● Your task
Which lines in the data below contain the word "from"? Pull each of them out.

● Given information

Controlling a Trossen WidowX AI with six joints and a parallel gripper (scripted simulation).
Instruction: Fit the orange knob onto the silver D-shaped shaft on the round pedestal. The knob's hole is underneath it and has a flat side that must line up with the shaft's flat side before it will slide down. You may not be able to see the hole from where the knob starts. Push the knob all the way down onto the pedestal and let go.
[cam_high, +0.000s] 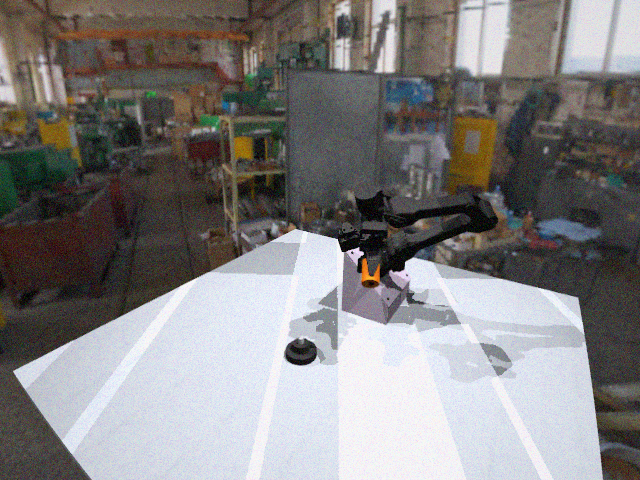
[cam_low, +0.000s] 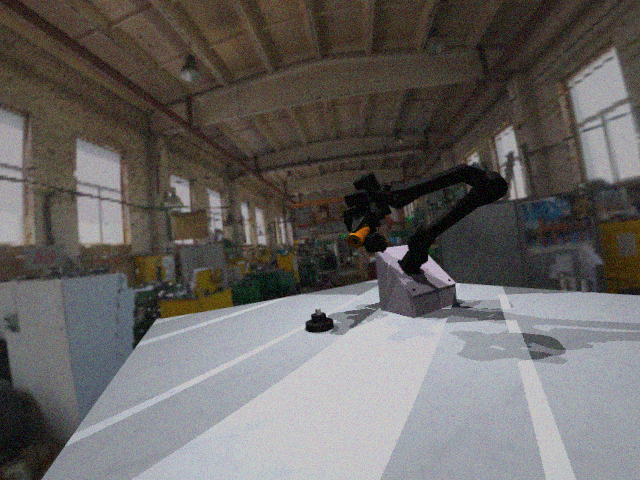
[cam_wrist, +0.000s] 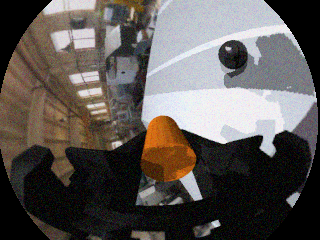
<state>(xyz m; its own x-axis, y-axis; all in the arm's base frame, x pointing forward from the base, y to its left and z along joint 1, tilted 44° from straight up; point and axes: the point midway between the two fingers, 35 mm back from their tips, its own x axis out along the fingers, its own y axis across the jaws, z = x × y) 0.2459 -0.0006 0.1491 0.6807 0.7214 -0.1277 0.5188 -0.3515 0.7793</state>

● Task solution
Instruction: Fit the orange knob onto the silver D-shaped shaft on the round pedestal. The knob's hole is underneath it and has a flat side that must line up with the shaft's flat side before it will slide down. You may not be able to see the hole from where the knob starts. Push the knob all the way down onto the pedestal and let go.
<state>(xyz m; its own x-axis, y-axis; all in the arm's base frame, x pointing forward from the base, y to its left and z along joint 1, tilted 44° from straight up; point and axes: the point midway between the two fingers, 35 mm back from their tips, its own x axis out along the fingers, its own y axis across the jaws, z = x × y) 0.2459 -0.0006 0.1491 0.6807 0.7214 -0.1277 0.5188 -0.3515 0.7793</state>

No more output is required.